Disproportionately Important Panic

Investing often entails long periods of boredom interrupted by occasional panic. These moments are rare but their significance is enormous.

The stock market rises over time. This does not stop it from temporarily declining 14% annually, on average, and roughly double that every five years or so.

These numbers do not represent anything out of the ordinary when investing in broad markets; owning individual speculative investments is an entirely different matter.

In this arena, extinction level events are not uncommon.

How investors react determines everything. People will often process disruptive information by jamming it into familiar settings; something they understand. By the time they figure out a paradigm shift has occurred, it is too late (the “Oh My God” moment). Bad decisions in a state of panic complete the vicious cycle.

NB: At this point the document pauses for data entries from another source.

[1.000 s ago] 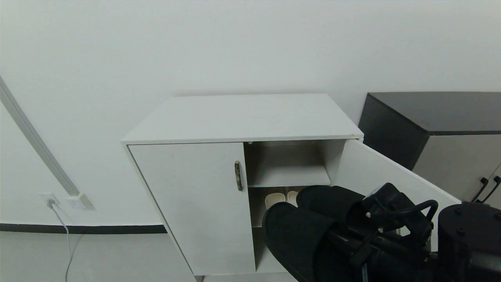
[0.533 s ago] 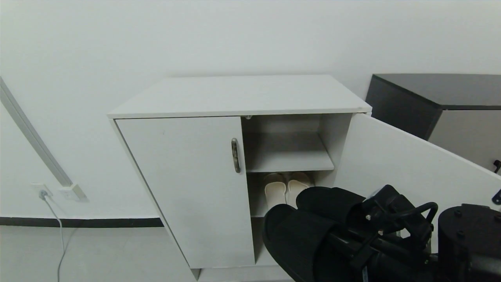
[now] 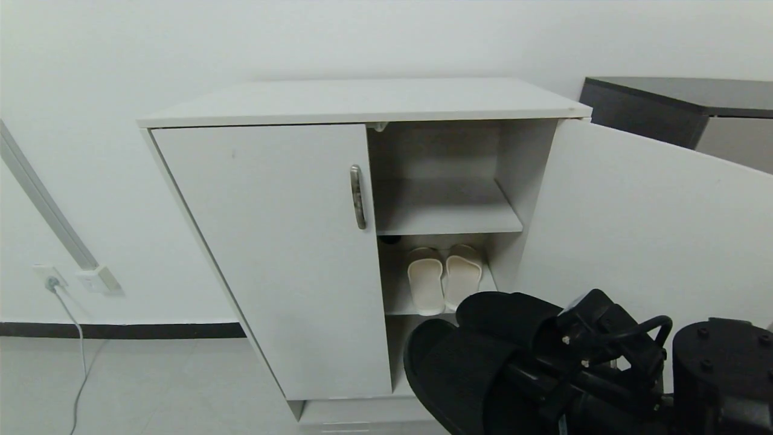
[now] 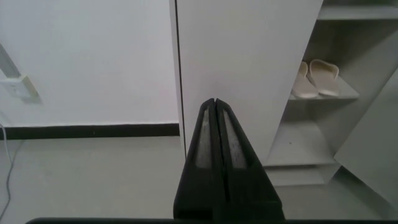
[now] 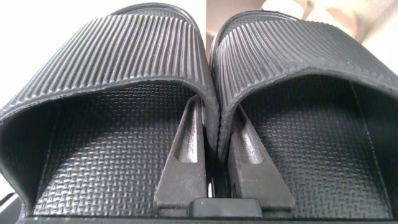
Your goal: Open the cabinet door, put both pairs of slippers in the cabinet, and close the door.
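The right gripper pinches the black slippers before the open cabinet, partly hiding its lowest shelf; the left gripper is closed and empty.

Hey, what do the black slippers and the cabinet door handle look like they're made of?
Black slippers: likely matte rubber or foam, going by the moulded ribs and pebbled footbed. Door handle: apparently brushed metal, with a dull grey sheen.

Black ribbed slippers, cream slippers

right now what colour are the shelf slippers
Slippers are cream; head view shows them best.
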Controlling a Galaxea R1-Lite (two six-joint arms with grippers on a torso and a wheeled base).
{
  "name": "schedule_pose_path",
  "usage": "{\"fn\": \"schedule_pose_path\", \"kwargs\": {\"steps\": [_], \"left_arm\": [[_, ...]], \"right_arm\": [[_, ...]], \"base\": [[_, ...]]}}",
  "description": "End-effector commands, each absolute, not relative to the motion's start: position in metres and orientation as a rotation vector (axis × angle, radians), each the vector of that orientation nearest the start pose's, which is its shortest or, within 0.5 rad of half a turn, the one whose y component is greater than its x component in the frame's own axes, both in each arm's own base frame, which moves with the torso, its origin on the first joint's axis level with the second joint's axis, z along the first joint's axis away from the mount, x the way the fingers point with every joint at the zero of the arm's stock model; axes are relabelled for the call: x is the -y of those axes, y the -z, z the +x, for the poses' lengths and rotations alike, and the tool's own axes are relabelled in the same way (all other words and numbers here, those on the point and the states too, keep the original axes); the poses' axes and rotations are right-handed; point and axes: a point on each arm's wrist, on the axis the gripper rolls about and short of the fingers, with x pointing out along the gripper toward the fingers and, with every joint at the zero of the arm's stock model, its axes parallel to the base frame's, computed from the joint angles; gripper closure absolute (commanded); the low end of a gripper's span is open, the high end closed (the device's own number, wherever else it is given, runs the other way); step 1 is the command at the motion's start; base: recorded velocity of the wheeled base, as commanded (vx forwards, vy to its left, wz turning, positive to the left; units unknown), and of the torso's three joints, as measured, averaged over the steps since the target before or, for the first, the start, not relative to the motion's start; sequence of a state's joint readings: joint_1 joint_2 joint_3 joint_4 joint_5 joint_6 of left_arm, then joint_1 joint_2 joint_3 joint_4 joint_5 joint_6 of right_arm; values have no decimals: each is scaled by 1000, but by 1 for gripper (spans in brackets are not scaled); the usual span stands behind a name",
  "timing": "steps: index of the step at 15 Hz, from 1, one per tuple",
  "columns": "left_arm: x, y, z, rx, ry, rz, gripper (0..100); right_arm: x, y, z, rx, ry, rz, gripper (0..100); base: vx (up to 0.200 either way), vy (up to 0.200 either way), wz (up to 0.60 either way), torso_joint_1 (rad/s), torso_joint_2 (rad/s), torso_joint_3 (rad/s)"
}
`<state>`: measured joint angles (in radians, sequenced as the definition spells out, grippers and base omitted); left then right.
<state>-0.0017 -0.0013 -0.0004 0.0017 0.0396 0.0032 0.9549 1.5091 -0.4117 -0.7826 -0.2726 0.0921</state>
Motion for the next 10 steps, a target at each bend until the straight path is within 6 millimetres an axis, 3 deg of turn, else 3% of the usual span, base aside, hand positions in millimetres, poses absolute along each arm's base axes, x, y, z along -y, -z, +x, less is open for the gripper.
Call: {"fn": "schedule_pose_path", "kwargs": {"steps": [1, 3, 10], "left_arm": [[-1, -75, -23, -2, -38, 3, 100], [-1, -75, -23, -2, -38, 3, 100], [-1, -75, -23, -2, -38, 3, 100]], "right_arm": [[-181, -144, 135, -301, -664, -103, 100], [-182, -143, 136, -308, -663, -108, 100], [-190, -138, 137, -293, -680, -118, 100]], "base": [[0, 0, 0, -32, 432, 403], [0, 0, 0, -7, 357, 339], [0, 0, 0, 0, 14, 22]]}}
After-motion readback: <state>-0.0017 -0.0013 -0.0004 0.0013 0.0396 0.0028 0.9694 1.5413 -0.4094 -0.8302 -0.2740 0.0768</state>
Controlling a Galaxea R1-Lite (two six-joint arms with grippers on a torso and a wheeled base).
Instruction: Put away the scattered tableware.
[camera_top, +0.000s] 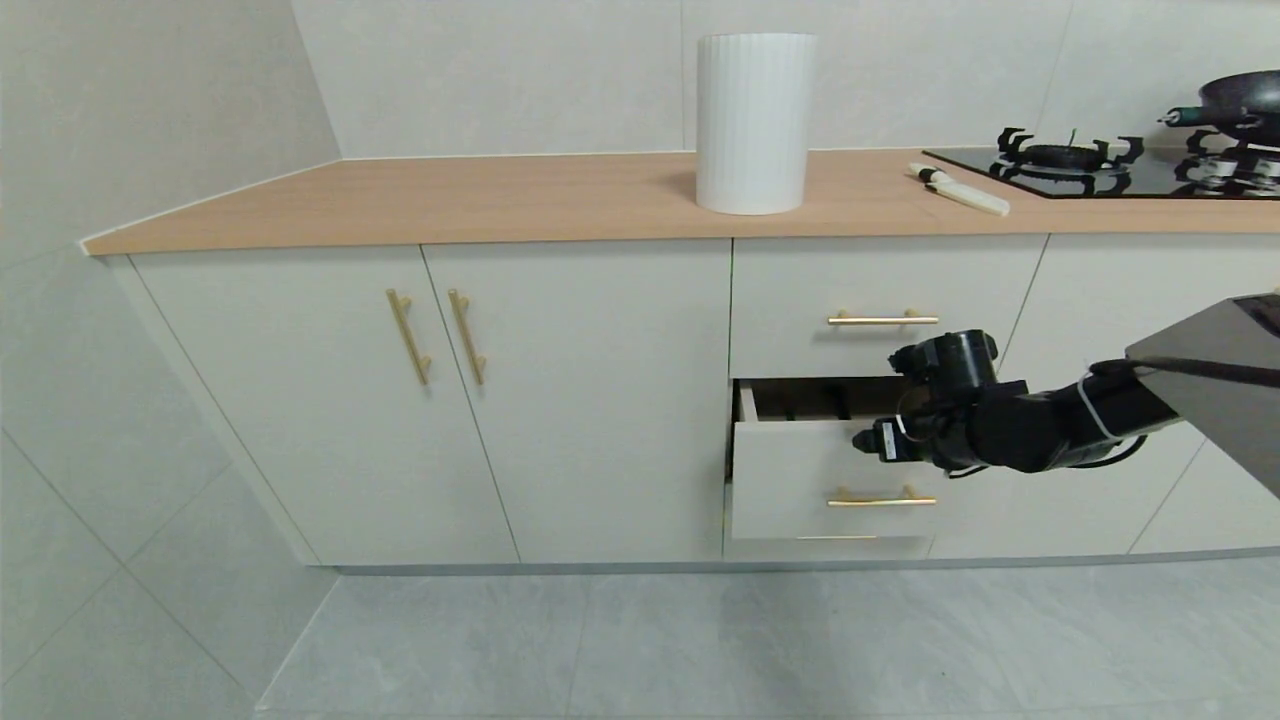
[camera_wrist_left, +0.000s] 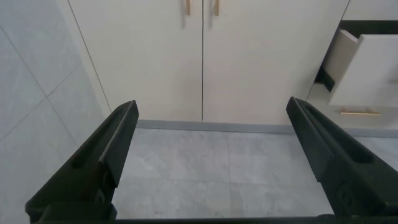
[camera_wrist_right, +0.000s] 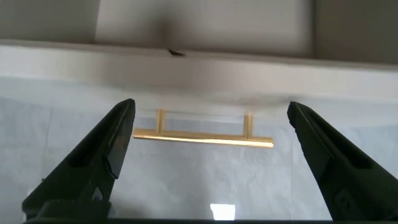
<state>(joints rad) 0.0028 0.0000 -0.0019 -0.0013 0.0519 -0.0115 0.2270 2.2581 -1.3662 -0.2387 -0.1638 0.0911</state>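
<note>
Now drawer (camera_top: 790, 480) partly open, contents unclear; left jaws apart, right jaws apart near handle (camera_wrist_right: 203, 138).

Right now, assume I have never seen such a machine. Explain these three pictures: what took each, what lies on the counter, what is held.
This is a two-armed robot on wheels. The wide picture comes from a camera on its head, facing kitchen cabinets. The other two come from cameras on its wrists, each looking out between that arm's two black fingers. The right gripper hangs open before the pulled-out drawer, facing its gold handle. The left gripper, also open, points toward the floor and cabinet doors. On the counter are a white ribbed canister and a pale knife, beside a stove. Nothing is held.
</note>
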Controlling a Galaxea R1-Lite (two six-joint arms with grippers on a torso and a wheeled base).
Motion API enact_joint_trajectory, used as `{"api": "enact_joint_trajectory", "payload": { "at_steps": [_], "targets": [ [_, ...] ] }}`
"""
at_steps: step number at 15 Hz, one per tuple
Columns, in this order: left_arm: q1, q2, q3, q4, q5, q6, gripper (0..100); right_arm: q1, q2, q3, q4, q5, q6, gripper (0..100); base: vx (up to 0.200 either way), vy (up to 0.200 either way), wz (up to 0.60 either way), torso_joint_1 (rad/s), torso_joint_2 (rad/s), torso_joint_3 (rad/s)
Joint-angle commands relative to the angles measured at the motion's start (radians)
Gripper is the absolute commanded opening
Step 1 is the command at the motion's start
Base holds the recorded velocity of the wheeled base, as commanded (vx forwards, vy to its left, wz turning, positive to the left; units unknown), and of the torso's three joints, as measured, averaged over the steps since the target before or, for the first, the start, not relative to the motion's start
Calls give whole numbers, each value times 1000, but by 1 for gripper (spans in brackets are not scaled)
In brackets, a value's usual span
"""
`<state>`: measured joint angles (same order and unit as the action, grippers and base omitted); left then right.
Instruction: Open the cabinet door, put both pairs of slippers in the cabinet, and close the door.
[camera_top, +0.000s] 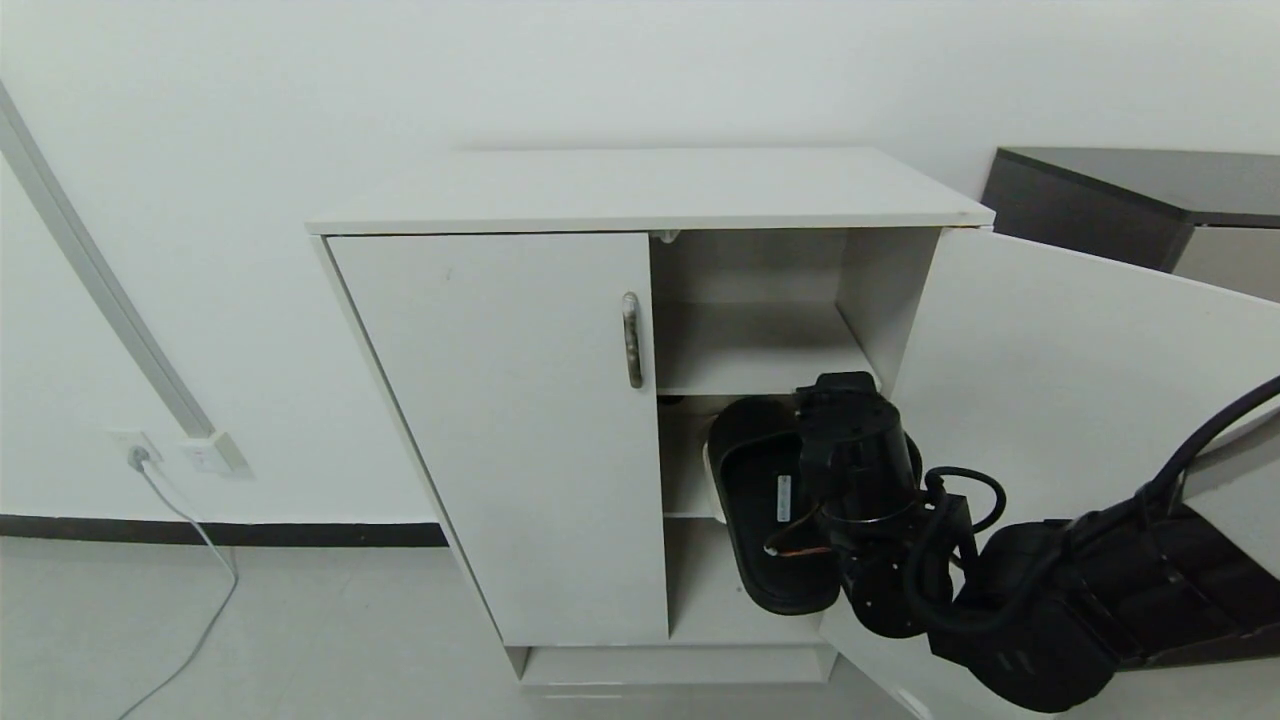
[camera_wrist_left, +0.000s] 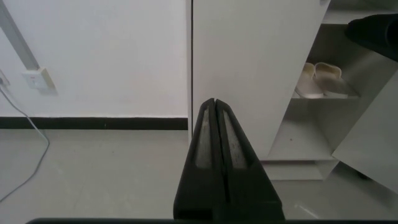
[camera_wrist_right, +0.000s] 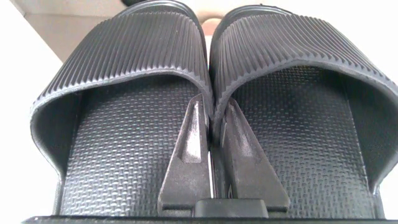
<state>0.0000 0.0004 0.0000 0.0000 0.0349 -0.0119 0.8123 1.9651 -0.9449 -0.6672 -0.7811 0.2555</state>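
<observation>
The white cabinet (camera_top: 640, 190) stands against the wall with its right door (camera_top: 1060, 350) swung open and its left door (camera_top: 500, 420) closed. My right gripper (camera_wrist_right: 213, 106) is shut on the pair of black slippers (camera_wrist_right: 205, 68), pinching their inner edges together. It holds the black slippers (camera_top: 770, 520) in the open right half, in front of the middle shelf. A pair of beige slippers (camera_wrist_left: 320, 78) lies on that shelf. My left gripper (camera_wrist_left: 214, 102) hangs shut and empty above the floor, out in front of the closed door.
The open door juts out toward me on the right, close beside my right arm (camera_top: 1000, 600). A dark desk (camera_top: 1130, 200) stands behind it. A wall socket with a trailing cable (camera_top: 135, 455) is at the left. Bare floor (camera_top: 250, 620) lies before the cabinet.
</observation>
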Motion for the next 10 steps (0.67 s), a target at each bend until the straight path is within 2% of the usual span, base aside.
{"api": "enact_joint_trajectory", "payload": {
  "at_steps": [1,5,9,10],
  "targets": [
    [0,0,0,0,0,0,0,4,-15,-8,-2,-10,1,0,0,0,0,0,0,0],
    [0,0,0,0,0,0,0,68,-111,8,0,-30,-27,0,0,0,0,0,0,0],
    [0,1,0,0,0,-2,0,71,-112,14,0,-30,-29,0,0,0,0,0,0,0],
    [0,1,0,0,0,-2,0,71,-109,15,0,-27,-29,0,200,0,0,2,-2,2]
  ]
}}
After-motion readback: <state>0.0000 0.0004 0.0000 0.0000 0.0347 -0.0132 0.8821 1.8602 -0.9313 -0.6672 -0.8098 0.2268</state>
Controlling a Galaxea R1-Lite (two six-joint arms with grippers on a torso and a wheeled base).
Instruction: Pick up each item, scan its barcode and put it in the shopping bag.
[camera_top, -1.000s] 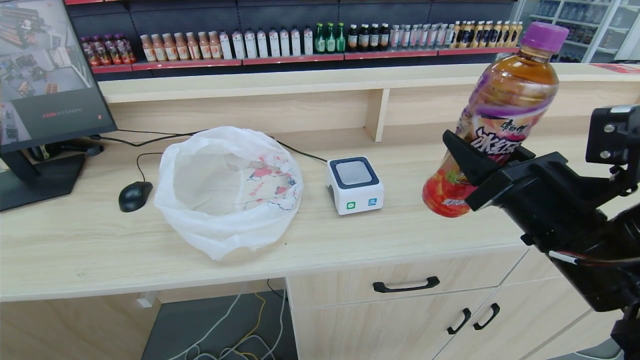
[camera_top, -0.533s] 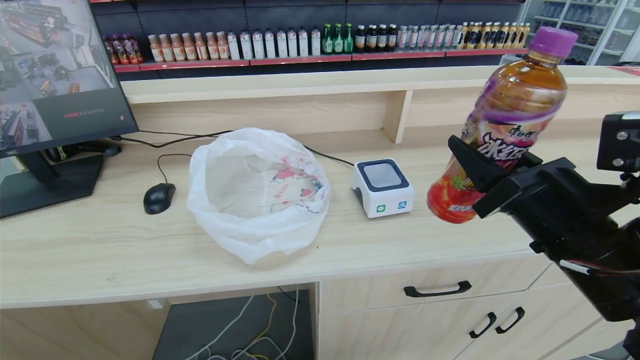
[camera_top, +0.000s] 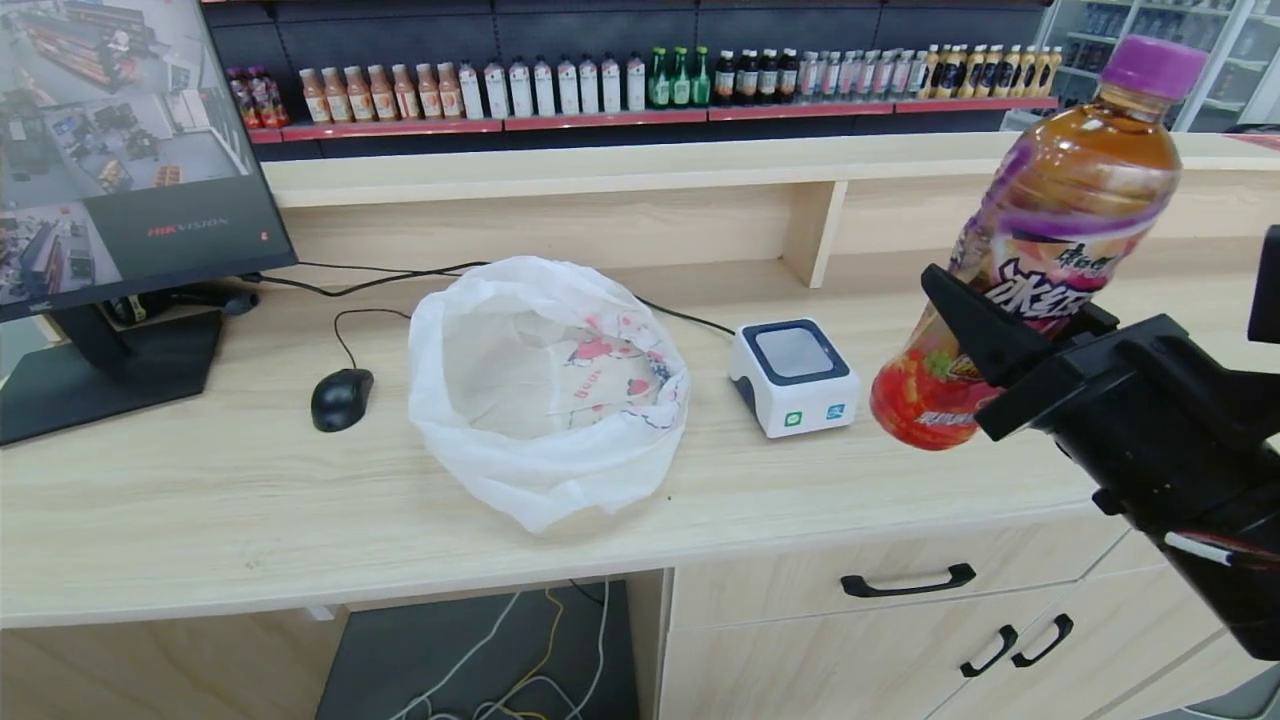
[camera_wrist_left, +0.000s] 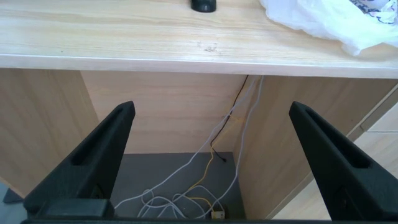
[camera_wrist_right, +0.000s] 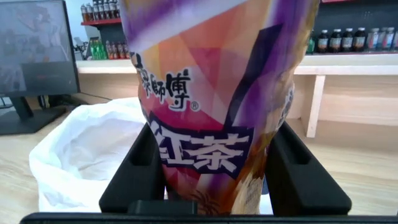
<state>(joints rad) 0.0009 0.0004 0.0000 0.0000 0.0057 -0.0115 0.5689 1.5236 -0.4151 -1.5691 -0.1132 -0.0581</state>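
Note:
A tea bottle (camera_top: 1050, 230) with a purple cap and a purple and red label hangs tilted above the counter's right end, with my right gripper (camera_top: 1000, 315) shut on its lower half. In the right wrist view the bottle (camera_wrist_right: 217, 106) stands between the black fingers (camera_wrist_right: 134, 168). The white barcode scanner (camera_top: 793, 375) sits on the counter just left of the bottle. Left of the scanner lies the white shopping bag (camera_top: 545, 390), mouth open upward. My left gripper (camera_wrist_left: 211, 118) hangs open below the counter's front edge, nothing between its fingers.
A black mouse (camera_top: 340, 398) and a monitor (camera_top: 110, 150) stand left of the bag, with cables running behind. A raised wooden ledge (camera_top: 640, 165) backs the counter. Drawers with black handles (camera_top: 907, 582) sit below at the right. Loose wires (camera_wrist_left: 205, 180) hang under the counter.
The whole picture has shifted to the right, so the camera has moved. The bottle in my right gripper now stands slightly nearer the scanner, still held.

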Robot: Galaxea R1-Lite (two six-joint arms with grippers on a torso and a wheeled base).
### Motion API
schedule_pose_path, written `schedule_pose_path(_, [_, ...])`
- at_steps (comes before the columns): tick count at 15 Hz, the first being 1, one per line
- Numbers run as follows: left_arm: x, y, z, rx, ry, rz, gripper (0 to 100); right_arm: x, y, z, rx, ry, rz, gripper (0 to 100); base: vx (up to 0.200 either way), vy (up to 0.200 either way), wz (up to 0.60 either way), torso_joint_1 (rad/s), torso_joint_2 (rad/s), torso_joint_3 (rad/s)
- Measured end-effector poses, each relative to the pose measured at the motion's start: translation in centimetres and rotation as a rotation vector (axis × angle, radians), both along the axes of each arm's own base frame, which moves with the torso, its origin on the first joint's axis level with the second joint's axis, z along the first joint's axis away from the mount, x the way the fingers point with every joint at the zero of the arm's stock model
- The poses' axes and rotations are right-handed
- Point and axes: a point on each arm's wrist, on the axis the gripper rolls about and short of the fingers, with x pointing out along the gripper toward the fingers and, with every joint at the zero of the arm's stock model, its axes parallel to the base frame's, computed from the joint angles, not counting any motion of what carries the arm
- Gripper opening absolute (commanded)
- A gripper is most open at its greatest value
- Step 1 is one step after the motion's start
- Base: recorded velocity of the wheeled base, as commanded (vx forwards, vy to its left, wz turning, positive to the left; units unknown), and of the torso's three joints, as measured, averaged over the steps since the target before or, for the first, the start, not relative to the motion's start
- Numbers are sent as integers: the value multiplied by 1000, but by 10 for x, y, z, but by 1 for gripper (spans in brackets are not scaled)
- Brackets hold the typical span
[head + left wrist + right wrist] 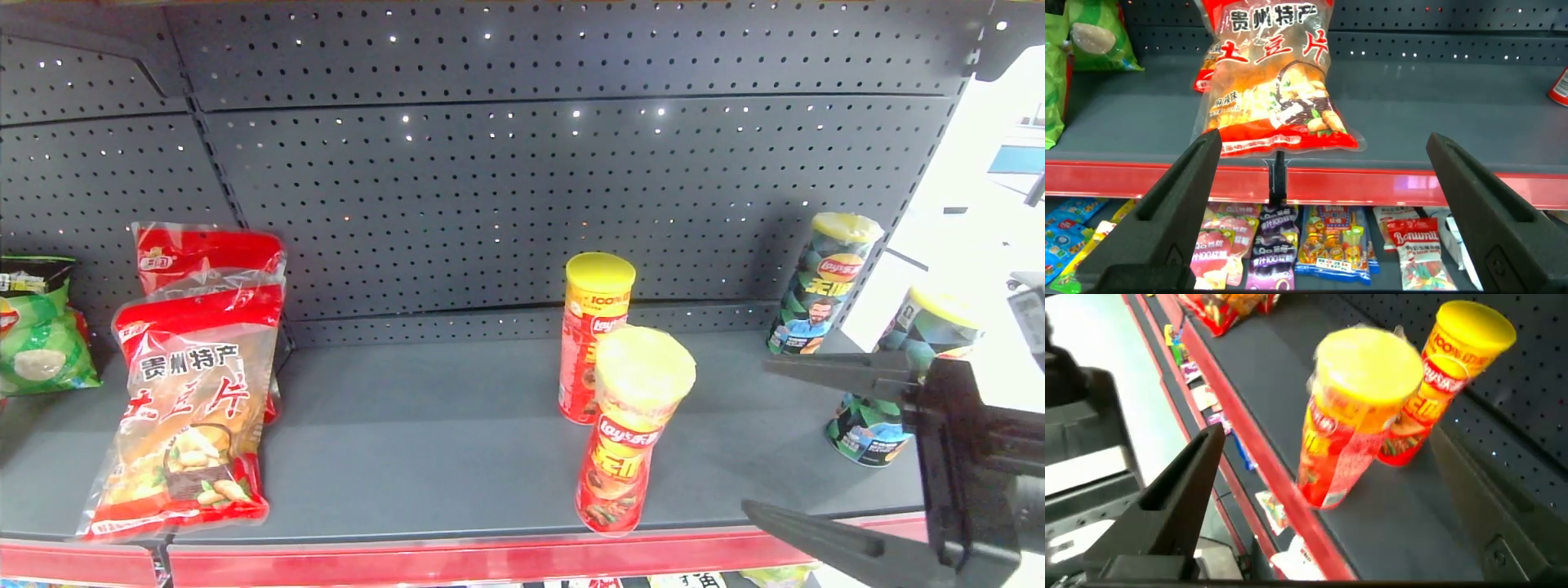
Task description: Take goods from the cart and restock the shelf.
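Observation:
Two red chip cans with yellow lids stand on the grey shelf [424,441]: one at the front edge [633,429], one behind it [594,335]. My right gripper [756,437] is open just to the right of the front can, not touching it. In the right wrist view that front can [1360,416] stands ahead between the spread fingers, with the rear can [1445,376] beyond. My left gripper [1324,140] is open and holds nothing, in front of the shelf's red rail [1388,184], facing a red-and-clear snack bag [1270,82].
Two dark green cans [824,286] [898,376] stand at the shelf's right end. Two red snack bags [192,408] and a green bag [37,335] lean at the left. A wide bare stretch lies mid-shelf. Candy packets [1323,245] fill the shelf below.

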Motion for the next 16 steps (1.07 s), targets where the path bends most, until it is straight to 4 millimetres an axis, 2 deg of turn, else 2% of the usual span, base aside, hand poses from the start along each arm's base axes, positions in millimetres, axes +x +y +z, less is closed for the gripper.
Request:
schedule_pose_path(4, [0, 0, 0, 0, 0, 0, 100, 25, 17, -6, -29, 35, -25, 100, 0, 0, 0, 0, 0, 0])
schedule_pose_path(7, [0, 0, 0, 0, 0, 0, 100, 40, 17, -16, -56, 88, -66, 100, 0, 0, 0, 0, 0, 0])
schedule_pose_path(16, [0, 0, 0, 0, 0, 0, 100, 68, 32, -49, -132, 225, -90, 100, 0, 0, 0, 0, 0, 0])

Elizabeth Kolbert illustrates this in her book, The Sixth Extinction with an experiment involving playing cards and a dozen undergraduates. The students were asked to identify cards as they were flipped randomly. When the cards were turned rapidly, the students did not notice that some cards were doctored. For example, the deck contained a red six of spades and a black four of hearts.

When the cards flipped slowly the fun began. “They struggled to make sense of what they were seeing. Confronted with a red spade, some said it looked ‘purple’ or ‘brown’ or ‘rusty black’.”

They disregarded or tried to rationalize the obvious to soothe themselves with a comfortable narrative.

When the anomaly could no longer be justified, they completely freaked out.

“I don’t know what color it is now or whether it’s a spade or heart. I’m not even sure what a spade looks like! My God!”

They could not bear to call a red spade a red spade. Those who failed fell victim to the paradigm shift, instead of using the crisis to gain insight.

Investors fall into this category. Many hold positions rationalizing clear shifts in sentiment and fundamentals to “talk their book.”

My stock, commodity, derivative, digital currency, or fill in the blank is going down because of …

  • Profit taking
  • A healthy correction
  • It’s forming a base
  • Testing support levels
  • The market’s wrong
  • Fascist Republicans or Communist Democrats

 The ominous shift is completely misunderstood. These warning signs instead turn into: “This is a great time to add to my position.” Kind of like the people in the Poseidon Adventure going the wrong way in their doomed escape attempt.

These were the famous last words of the owners of Lehman Brothers, Enron, Blockbuster Video, and General Motors common stock (along with thousands of other issues).

Just like the card people, investors completely panic; not only selling their crippled positions but often everything else in their portfolio (i.e., going to cash where it’s “safe”).

For many years, Kolbert notes, the concept of extinction was a non-starter for many scientists; catastrophe was laughed off. They believed “extinction” was a “lonely affair.”

“Each species had shuffled off all on its own, a victim of the struggle for life and its own defects as a less improved form.”

They were wrong.  Conditions on earth change only very slowly, except when they don’t.

The same can be said for investing. Like the Thanksgiving Turkey said, “Those were good times until they stopped”.

Source: Michael Batnick

Let this be a warning for investors buying things like digital currencies and tokens, naked options and penny stocks. By the time you accept the reality that “things changed” it will be too late.

Worse yet, your panicked reaction will compound an already bad situation.

Good investors understand that when things change, so must they. Lessons learned from these experiences make all the difference.

“Though the world does not change with a change of paradigm, the scientist afterwards works in a different world.”

There are many investment “worlds.” 

The Dow can fall 1,000 points in a day and have zero effect on a long-term financial plan.

An individual stock can fall 80% and NEVER recover.

Learn how these different worlds work. More importantly, make sure the one you call home will protect you from financial extinction.

Once in a while, meteors do crash into markets.